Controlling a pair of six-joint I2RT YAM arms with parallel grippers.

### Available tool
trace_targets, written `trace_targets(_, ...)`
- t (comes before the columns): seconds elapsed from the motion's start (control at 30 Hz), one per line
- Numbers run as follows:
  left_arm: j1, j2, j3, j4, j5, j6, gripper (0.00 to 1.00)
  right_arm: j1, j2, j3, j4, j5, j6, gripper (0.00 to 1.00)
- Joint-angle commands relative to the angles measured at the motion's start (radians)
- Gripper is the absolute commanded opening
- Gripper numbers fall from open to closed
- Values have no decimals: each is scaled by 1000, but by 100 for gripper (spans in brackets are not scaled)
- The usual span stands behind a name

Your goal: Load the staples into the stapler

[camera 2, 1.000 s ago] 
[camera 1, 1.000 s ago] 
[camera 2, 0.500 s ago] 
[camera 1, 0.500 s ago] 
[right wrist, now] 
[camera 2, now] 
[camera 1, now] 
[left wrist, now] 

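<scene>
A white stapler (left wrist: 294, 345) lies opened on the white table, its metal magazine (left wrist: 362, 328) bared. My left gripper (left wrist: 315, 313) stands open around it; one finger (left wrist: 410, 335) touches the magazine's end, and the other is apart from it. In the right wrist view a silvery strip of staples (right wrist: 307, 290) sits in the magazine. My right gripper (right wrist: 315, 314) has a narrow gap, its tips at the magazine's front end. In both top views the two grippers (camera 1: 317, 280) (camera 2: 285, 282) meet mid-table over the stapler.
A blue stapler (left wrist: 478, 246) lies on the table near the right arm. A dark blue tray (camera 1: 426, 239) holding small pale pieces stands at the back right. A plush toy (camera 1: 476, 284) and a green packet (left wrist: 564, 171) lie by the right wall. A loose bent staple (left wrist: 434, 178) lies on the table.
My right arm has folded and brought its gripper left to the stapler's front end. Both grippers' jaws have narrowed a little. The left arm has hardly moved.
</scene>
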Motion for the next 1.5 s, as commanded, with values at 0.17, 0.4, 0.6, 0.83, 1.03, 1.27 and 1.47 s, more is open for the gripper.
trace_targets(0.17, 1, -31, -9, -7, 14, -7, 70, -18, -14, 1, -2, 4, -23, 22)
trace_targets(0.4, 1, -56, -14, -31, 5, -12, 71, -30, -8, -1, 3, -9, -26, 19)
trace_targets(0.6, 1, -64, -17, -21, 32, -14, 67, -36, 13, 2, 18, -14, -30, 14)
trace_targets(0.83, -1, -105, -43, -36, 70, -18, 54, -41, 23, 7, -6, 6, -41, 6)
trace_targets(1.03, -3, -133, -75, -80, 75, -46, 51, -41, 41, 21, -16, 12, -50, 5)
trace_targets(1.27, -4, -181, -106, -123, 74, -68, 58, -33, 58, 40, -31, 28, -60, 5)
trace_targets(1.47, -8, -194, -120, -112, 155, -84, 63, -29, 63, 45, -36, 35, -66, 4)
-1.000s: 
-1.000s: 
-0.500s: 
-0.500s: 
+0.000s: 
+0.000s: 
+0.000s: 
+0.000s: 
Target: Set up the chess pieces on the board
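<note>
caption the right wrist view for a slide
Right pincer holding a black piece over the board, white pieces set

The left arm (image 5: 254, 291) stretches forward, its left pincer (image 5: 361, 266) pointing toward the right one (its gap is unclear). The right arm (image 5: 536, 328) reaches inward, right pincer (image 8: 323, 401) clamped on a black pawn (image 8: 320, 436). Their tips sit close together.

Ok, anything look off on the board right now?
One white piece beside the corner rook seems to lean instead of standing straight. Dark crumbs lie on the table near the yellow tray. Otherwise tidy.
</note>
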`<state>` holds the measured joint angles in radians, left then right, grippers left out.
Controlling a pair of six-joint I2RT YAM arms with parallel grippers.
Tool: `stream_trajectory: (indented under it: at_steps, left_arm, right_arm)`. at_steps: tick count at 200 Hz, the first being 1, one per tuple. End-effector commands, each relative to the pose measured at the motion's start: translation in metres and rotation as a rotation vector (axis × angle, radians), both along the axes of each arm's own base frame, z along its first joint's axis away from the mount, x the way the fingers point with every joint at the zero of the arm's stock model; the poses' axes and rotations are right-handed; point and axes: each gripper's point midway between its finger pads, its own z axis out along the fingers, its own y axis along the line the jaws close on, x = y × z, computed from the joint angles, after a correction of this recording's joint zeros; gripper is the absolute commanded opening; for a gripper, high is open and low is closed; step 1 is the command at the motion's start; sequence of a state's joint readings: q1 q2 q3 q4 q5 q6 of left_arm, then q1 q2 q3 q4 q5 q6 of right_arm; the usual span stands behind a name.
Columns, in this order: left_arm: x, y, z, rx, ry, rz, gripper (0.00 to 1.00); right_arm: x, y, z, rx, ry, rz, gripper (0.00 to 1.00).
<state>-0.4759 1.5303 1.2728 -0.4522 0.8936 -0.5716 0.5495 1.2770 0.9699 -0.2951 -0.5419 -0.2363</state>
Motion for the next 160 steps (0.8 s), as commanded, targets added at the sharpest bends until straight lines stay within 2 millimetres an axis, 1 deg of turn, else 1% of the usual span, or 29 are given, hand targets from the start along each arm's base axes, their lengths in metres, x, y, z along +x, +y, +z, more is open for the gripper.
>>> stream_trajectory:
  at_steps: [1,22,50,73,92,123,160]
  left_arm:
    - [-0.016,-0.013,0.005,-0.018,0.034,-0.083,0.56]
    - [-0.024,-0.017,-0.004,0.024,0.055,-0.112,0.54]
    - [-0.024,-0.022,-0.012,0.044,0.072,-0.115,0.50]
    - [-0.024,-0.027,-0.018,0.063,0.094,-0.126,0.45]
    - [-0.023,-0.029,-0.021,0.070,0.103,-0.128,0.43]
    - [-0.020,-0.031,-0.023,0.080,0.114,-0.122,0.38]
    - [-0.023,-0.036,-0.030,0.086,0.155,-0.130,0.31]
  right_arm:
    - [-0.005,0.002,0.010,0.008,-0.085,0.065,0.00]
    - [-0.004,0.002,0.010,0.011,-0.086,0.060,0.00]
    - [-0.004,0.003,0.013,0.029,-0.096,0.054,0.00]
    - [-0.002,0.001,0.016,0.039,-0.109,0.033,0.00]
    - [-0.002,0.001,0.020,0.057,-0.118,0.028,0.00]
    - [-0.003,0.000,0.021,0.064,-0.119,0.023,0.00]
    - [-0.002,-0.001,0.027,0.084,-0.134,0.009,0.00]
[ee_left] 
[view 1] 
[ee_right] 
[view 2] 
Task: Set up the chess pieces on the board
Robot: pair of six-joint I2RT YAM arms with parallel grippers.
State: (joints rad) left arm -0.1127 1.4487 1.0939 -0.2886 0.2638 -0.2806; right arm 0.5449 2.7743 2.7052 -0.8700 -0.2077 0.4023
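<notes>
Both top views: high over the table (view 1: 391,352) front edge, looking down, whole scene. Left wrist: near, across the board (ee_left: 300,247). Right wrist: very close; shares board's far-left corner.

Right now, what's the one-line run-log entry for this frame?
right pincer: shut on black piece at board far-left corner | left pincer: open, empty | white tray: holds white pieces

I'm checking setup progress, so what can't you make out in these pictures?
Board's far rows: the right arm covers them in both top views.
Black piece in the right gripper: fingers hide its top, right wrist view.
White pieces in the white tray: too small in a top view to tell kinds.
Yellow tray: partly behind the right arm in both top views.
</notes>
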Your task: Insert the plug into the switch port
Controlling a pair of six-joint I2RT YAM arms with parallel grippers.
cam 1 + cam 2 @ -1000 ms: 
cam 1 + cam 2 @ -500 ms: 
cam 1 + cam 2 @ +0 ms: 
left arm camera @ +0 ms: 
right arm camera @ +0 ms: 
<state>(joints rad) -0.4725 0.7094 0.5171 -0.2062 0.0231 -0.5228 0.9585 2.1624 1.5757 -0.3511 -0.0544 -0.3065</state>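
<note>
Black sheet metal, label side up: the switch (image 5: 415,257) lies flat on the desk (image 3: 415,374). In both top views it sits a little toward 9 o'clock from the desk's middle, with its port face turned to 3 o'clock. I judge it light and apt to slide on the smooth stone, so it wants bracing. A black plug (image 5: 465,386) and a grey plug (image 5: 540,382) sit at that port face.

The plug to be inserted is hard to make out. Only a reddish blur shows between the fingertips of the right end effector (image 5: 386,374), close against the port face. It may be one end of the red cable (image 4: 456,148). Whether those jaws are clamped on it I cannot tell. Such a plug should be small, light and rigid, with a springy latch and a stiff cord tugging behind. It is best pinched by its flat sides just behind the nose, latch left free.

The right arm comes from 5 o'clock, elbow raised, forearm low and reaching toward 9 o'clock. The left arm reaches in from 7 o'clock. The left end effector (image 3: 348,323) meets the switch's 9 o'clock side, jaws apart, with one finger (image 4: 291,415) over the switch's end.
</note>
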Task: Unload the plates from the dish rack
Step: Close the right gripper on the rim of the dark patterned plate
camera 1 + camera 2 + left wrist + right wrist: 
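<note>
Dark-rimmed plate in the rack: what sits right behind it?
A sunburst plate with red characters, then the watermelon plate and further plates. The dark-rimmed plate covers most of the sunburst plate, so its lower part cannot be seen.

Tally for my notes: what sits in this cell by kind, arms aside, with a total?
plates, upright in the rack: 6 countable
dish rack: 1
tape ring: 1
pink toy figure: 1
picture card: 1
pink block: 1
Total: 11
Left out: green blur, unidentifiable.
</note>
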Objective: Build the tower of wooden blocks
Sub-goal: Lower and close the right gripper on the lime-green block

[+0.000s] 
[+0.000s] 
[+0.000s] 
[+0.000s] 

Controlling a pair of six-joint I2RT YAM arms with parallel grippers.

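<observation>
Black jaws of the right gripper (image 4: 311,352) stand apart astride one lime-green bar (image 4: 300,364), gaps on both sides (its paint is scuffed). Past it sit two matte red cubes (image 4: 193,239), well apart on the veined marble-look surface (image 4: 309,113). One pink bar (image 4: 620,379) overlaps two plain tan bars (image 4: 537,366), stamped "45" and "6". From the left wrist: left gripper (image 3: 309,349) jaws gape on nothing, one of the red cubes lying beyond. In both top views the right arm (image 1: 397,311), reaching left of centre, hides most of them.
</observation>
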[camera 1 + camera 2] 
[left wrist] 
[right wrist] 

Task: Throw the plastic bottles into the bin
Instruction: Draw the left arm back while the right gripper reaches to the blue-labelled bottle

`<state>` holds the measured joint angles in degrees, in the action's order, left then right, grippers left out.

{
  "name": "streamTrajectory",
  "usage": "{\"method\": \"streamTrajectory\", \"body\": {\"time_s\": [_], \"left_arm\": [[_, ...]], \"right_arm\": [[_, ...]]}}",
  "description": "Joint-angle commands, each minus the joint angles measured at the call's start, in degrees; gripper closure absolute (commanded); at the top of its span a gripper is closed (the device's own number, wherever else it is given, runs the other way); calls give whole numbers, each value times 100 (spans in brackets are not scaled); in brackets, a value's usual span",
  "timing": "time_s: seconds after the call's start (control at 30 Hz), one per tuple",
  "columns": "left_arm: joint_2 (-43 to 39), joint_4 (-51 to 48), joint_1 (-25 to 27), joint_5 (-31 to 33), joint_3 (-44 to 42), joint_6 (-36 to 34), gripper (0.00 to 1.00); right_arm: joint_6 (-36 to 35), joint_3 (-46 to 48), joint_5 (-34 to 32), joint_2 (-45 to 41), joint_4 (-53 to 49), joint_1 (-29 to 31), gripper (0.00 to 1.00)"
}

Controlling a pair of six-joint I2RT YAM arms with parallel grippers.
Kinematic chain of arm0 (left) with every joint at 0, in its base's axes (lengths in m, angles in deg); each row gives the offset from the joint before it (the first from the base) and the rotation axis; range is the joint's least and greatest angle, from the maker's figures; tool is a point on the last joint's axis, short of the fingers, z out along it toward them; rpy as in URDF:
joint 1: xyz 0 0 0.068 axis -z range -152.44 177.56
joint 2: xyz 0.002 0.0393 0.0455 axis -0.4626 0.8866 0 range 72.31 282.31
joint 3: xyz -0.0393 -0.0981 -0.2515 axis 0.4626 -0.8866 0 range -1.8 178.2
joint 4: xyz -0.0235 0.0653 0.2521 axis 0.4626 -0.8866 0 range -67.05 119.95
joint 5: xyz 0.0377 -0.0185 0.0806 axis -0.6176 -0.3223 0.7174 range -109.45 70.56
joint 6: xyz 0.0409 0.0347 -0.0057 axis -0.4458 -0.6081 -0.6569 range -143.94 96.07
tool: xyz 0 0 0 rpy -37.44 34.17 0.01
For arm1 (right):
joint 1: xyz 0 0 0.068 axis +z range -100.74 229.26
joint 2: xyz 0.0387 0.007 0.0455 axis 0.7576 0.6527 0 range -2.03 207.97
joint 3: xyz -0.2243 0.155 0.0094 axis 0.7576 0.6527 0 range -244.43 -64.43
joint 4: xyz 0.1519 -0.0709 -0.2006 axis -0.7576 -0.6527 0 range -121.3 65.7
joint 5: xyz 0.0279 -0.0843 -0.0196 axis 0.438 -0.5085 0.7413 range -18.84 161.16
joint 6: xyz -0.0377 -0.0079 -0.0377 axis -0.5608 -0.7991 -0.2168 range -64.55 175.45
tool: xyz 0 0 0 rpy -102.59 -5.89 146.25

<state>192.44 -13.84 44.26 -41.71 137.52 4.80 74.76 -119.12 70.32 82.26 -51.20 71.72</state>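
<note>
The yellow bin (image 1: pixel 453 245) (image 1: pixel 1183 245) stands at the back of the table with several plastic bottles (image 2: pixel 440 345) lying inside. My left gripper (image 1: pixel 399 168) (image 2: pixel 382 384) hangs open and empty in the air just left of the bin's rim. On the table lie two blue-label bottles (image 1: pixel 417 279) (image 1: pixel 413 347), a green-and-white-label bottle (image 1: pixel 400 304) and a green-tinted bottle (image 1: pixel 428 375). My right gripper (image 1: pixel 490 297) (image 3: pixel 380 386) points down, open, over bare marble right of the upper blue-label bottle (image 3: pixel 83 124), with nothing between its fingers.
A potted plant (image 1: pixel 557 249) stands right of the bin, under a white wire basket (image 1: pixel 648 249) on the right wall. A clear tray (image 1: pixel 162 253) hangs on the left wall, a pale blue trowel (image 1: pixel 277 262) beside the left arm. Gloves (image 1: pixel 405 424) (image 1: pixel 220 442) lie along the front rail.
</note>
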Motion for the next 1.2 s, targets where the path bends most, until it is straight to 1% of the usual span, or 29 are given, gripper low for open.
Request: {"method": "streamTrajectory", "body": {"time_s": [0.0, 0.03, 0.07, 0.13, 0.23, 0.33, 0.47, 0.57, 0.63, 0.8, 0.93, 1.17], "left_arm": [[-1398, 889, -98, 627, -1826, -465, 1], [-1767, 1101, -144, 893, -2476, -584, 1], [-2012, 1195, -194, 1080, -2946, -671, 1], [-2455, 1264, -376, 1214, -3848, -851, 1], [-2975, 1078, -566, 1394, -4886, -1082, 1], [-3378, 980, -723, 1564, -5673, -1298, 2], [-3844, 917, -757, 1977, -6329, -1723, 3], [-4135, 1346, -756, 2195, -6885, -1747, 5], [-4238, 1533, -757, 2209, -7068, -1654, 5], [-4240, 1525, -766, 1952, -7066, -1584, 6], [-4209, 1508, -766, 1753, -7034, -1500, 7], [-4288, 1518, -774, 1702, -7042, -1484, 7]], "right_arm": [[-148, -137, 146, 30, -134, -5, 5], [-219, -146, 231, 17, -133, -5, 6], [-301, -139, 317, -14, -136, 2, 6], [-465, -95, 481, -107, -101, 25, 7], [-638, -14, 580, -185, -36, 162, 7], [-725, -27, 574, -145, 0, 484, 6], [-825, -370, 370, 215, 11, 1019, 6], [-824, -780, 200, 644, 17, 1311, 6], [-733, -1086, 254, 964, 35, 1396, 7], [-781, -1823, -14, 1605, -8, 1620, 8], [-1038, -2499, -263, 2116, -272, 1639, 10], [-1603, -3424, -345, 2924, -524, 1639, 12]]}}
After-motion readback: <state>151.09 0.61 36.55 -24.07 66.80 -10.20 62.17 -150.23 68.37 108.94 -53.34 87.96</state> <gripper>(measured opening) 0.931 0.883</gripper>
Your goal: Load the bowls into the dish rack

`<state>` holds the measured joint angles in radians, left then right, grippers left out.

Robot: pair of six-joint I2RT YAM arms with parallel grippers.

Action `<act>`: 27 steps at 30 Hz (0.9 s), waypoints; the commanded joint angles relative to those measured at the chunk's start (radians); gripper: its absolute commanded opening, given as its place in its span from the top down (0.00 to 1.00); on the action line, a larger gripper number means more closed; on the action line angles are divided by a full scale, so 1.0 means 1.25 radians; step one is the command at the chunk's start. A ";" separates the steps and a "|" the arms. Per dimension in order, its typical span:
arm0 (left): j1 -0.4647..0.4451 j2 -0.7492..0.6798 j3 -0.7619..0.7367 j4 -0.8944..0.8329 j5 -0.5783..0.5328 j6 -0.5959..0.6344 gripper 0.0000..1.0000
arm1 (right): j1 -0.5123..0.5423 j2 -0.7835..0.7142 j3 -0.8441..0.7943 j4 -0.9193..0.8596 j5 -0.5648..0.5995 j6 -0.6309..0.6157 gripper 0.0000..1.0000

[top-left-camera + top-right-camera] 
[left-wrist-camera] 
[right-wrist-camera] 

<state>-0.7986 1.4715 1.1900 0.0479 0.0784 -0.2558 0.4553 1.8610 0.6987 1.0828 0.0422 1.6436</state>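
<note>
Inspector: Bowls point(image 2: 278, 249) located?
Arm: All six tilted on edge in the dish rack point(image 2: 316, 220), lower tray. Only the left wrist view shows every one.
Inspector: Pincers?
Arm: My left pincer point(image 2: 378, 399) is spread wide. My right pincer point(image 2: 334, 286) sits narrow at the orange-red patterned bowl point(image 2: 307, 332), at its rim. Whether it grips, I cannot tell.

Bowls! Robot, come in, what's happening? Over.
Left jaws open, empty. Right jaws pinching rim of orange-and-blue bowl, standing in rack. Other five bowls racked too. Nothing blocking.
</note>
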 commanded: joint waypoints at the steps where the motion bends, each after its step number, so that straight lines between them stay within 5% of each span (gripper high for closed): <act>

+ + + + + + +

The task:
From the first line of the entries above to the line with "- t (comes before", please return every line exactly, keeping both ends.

Solution to this problem:
Controlling a pair of six-joint I2RT YAM arms with parallel grippers.

### Available tool
trace_targets, written `trace_targets(_, ...)`
- t (comes before the columns): seconds elapsed from the motion's start (control at 30 Hz), one per line

Nothing remains to be added to the answer.